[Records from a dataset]
******

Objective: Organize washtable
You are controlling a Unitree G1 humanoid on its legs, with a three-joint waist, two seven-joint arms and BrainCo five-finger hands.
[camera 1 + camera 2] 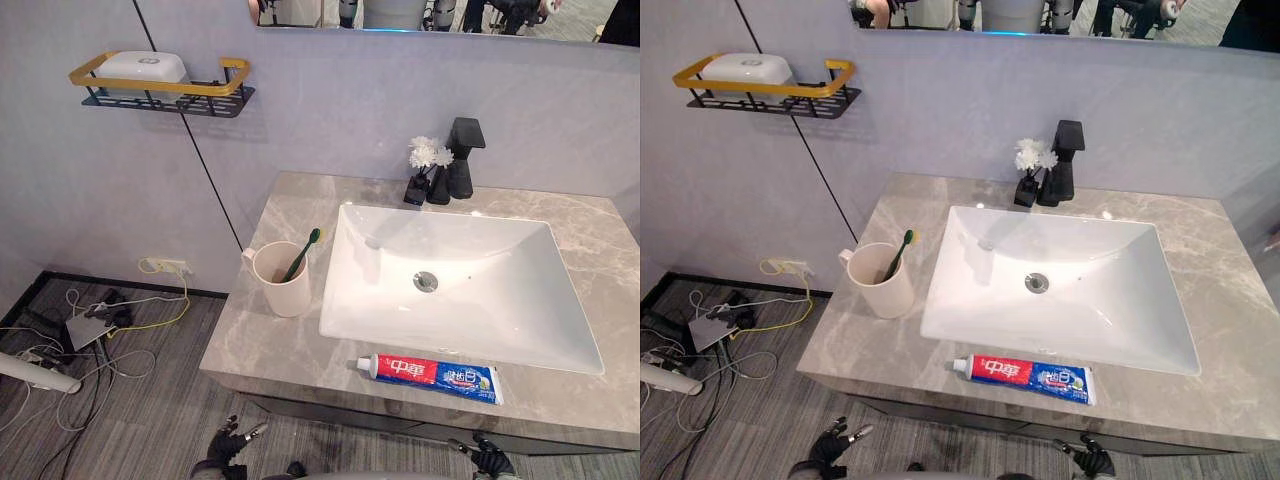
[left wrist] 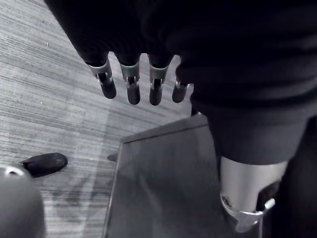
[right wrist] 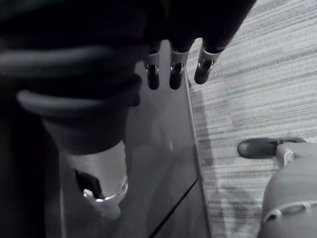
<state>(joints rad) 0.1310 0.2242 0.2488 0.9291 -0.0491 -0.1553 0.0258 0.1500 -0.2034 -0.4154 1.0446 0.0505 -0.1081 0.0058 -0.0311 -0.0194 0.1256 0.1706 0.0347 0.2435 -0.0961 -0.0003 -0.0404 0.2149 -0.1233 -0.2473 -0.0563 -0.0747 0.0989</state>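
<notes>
Washtable top (image 1: 265,350) is seen from above: grey marble w/ a white rect. sink (image 1: 520,300) set in it. Toothpaste tube (image 1: 430,377) is laid flat on the front strip of the top, just in front of the sink rim, cap end toward robot's left. It lies loose and sideways, so it is judged the item most in need of tidying. Beige cup (image 1: 283,285) is stood upright just left of the sink, w/ a green toothbrush (image 1: 302,255) leaned inside, head up. The cup is prob. the holder, so the tube is likely meant to go in or beside it. Black faucet (image 1: 463,155) and small white flowers (image 1: 430,155) are set at the back edge, out of the way. Wall shelf (image 1: 165,88) w/ yellow rail is mounted upper left, and a white soap box (image 1: 145,67) is kept on it.

Left hand (image 2: 132,89) and right hand (image 3: 174,74) are hung low in front of the cabinet, below the top's edge, well apart from every item. Fingers of both are seen straight and relaxed, w/ nothing held. No grasp is begun yet, so the task is judged at its start. The right hand is prob. called for next, the tube being nearer that side. A flat tube near the edge could be nudged off if approached carelessly.
</notes>
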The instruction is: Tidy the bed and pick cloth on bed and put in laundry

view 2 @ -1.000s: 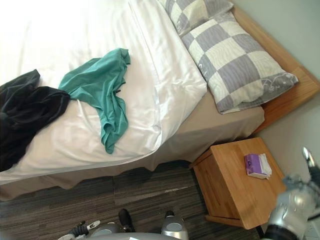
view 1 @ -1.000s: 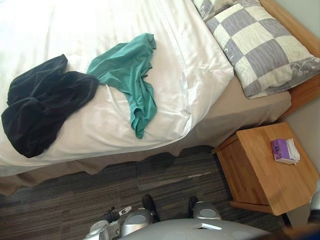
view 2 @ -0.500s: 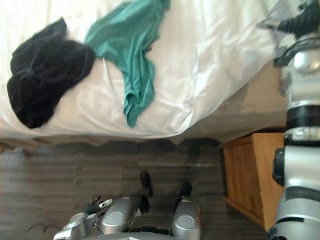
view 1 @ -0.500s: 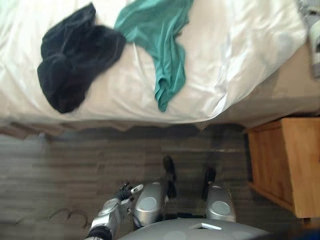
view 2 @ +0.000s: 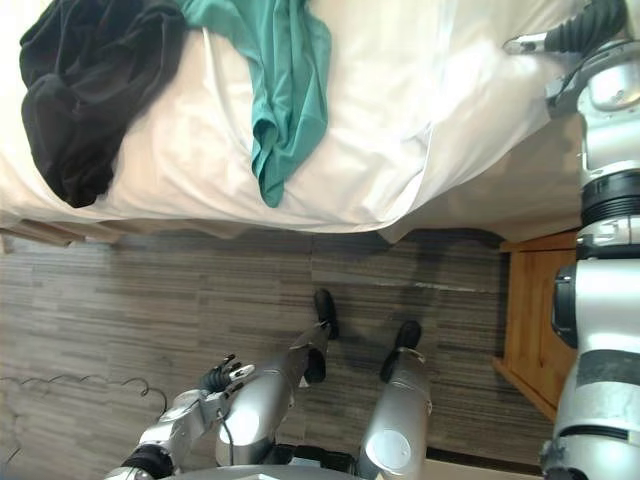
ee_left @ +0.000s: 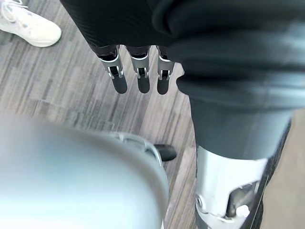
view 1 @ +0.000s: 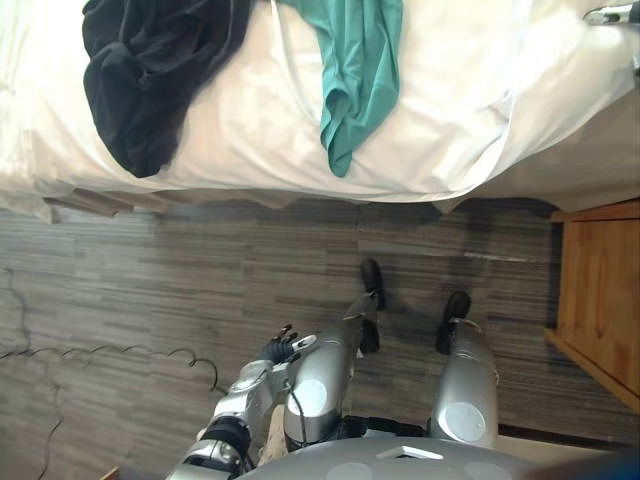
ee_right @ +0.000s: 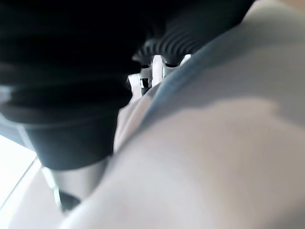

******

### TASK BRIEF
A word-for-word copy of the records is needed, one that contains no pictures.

### RESPONSE FOR THIS EXERCISE
Objective: Organize washtable
You are controlling a Unitree G1 humanoid on its legs, with a three-joint waist, two seven-joint arms and BrainCo five-finger hands.
[camera 1 + camera 2] 
[left wrist] 
[right wrist] 
<state>(joints rad) 0.1310 0.2242 0.2488 0.9291 -0.0491 -0.1553 0.0258 0.1500 -0.2034 -0.4154 1.0446 0.0505 -0.1081 0.0058 -0.0311 -0.0194 0.1256 0.1706 0.0347 0.2435 -0.0961 -0.0003 -0.0404 0.2149 -0.1233 -0.2473 -0.0563 -0.0747 0.0989</state>
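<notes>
Washtable top (image 1: 265,350) is seen from above: grey marble w/ a white rect. sink (image 1: 520,300) set in it. Toothpaste tube (image 1: 430,377) is laid flat on the front strip of the top, just in front of the sink rim, cap end toward robot's left. It lies loose and sideways, so it is judged the item most in need of tidying. Beige cup (image 1: 283,285) is stood upright just left of the sink, w/ a green toothbrush (image 1: 302,255) leaned inside, head up. The cup is prob. the holder, so the tube is likely meant to go in or beside it. Black faucet (image 1: 463,155) and small white flowers (image 1: 430,155) are set at the back edge, out of the way. Wall shelf (image 1: 165,88) w/ yellow rail is mounted upper left, and a white soap box (image 1: 145,67) is kept on it.

Left hand (image 2: 132,89) and right hand (image 3: 174,74) are hung low in front of the cabinet, below the top's edge, well apart from every item. Fingers of both are seen straight and relaxed, w/ nothing held. No grasp is begun yet, so the task is judged at its start. The right hand is prob. called for next, the tube being nearer that side. A flat tube near the edge could be nudged off if approached carelessly.
</notes>
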The instruction is: Tidy the bed and pick cloth on bed and put in laundry

view 2 @ -1.000s: 
view 1 @ -1.000s: 
view 2 @ -0.500s: 
view 1 @ -0.500s: 
view 2 @ +0.000s: 
ee_left @ +0.000s: 
view 1 @ +0.000s: 
ee_right @ +0.000s: 

What this exercise needed has been supplied.